Description of problem: When GFS uses direct-io PR and CW locks are mixed together on a single resource. To optimize the interaction between these two lock modes, GFS uses LM_FLAG_ANY to request that either of the modes be granted. When the dlm carries out this optimization and grants a PR lock instead of a CW, or a CW instead of a PR, the mode is not switched on the non- master node.

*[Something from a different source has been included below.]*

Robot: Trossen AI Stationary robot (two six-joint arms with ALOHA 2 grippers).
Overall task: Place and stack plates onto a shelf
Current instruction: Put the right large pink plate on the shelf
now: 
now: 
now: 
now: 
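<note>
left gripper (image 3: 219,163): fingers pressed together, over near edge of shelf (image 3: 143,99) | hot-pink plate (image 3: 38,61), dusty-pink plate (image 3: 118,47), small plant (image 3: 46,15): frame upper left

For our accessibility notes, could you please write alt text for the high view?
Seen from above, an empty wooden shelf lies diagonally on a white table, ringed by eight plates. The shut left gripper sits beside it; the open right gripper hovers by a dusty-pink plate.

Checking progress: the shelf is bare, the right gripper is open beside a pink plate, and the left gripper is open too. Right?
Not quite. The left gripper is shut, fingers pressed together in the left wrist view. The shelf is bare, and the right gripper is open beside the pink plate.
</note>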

So, for example, the lock will be requested in PR mode with the ALTCW flag, it will be granted on the master node in CW mode, but the non master (requesting) node will record the granted mode as PR. In the test used to uncover this bug, the outward sign of trouble was transient hangs in the test program for 2-4 minutes at a time (until the bad lock was released by gfs's normal drop logic.) It's not clear if there could be more severe consequences from this bug or not, only applications using direct-io would be effected. Version-Release number of selected component (if applicable): All current RHEL4 code. How reproducible: unknown Steps to Reproduce: 1. run rand_direct -s on some nodes 2. run make_panic -r 10 -l 100 on other nodes 3. Actual results: tests hang on all nodes for a few minutes at a time, then run for less than a minute until next hang Expected results: all tests run indefinately Additional info:
Created attachment 123593 [details] rand_direct program mentioned in description
Fix by changing the grmode on the non-master node when we get ALTMODE back from the master. [cluster-STABLE/dlm-kernel/src]% cvs commit cvs commit: Examining . Checking in lockqueue.c; /cvs/cluster/cluster/dlm-kernel/src/lockqueue.c,v <-- lockqueue.c new revision: 1.37.2.6.6.5; previous revision: 1.37.2.6.6.4 done [cluster-RHEL4/dlm-kernel/src]% cvs commit cvs commit: Examining . Checking in lockqueue.c; /cvs/cluster/cluster/dlm-kernel/src/lockqueue.c,v <-- lockqueue.c new revision: 1.37.2.9; previous revision: 1.37.2.8 done
In the situation described above, the correct lock mode is always returned to GFS, which means it's less likely there are more severe problems than the hang already described.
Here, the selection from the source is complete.